"The barriers for oil companies to adopting new AI technologies are many, ranging from resistance to change, a belief that what they already have is sufficient, and skepticism about whether new technologies will deliver," said Ray Hall, energy sector director at Tessella, a provider of engineering and consulting services that has helped global energy companies identify ways to improve drilling and operational efficiency with data.
"Many of our own customers have invested in large technology vendors promising the world from analytics, only to be left disappointed with the result," Hall said.
Oil companies for years have been using analytics approaches such as model predictive control (MPC) in supply chain platforms and linear programs in refinery planning, Hall said.
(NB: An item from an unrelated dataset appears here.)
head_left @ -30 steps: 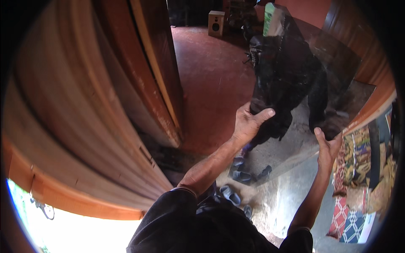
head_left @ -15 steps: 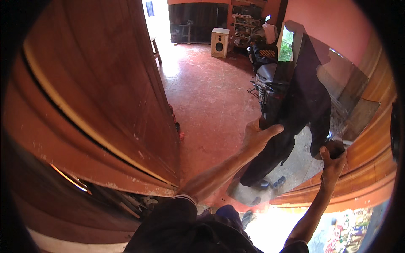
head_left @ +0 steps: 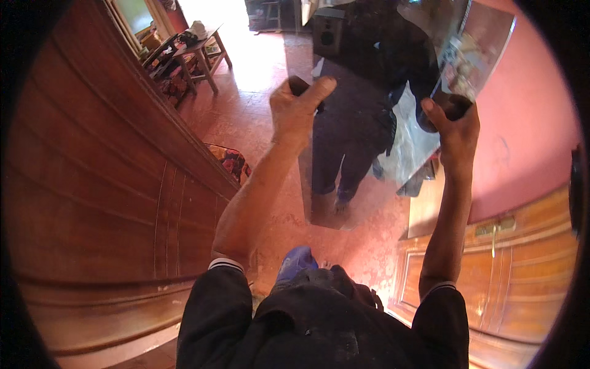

"They are no strangers to the use of structured data approaches and analytics," Hall said. "Often they just have not progressed and their approaches are now based around old technologies which lack the ability to incorporate newer analytics techniques such as machine learning to improve performance."
It's important, from a competitive standpoint, that oil and gas companies overcome the challenges in adopting AI and other emerging technologies, because the industry is facing challenges on many levels.
For one thing, there is long-term price uncertainty. "The days of the long-term barrel price of over a $100 are gone; pressures of global demand vs. production growth will keep the oil price lower, and mean oil companies have to get production and refining costs down considerably," Hall said.
That means taking significant steps in efficiency gains to reduce cost through the application of new technologies. "For example, could robotics take a role at a production asset to handle the drilling and completions processes?" Hall said.
In addition, the industry has an aging workforce. "We have seen various estimates on this but it's widely recognized that up to 40 percent of the workforce in oil and gas will retire in the next five to 10 years," Hall said. "Replacing this highly experienced workforce with people will be very challenging, but using increased automated decision support through cognitive and machine learning solutions is a means to reduce the reliance upon experience to make decisions."
Finally, as reliance on oil and gas diminishes, companies in the sector need to transform their businesses into being complete energy suppliers that embrace renewable energy sources.
"To do this, they would need their business to be able to operate across both fossil and renewables in a profitable manner," Hall said. "This will require a more modern technology environment able to meet the demands of their customers profitably and be able to optimize the source of the energy."
Tessella has helped several oil companies leverage the capabilities of AI to improve processes. For example, it worked with one oil customer to help the company improve its understanding of durability and levels of corrosion of existing wells, as part of the company's plan to get greater returns from wells.
"The company had a lot of historical data at its disposal, but not a huge understanding of it," Hall said. "We took the time histories of all the operational data for the wells and used a range of AI statistical techniques to find structure in the data. We looked for correlations between clusters in the historical data and the corrosion level, and then drilled down into the underlying variables to understand what in particular in the historical record was driving corrosion."
The work allowed the client to confidently make a risk-based decision to use the field, with full visibility of the uncertainties, risks, and sensitivities. "The impact was huge," Hall said. "Understanding corrosion was critical to enabling the decision to go ahead with the project."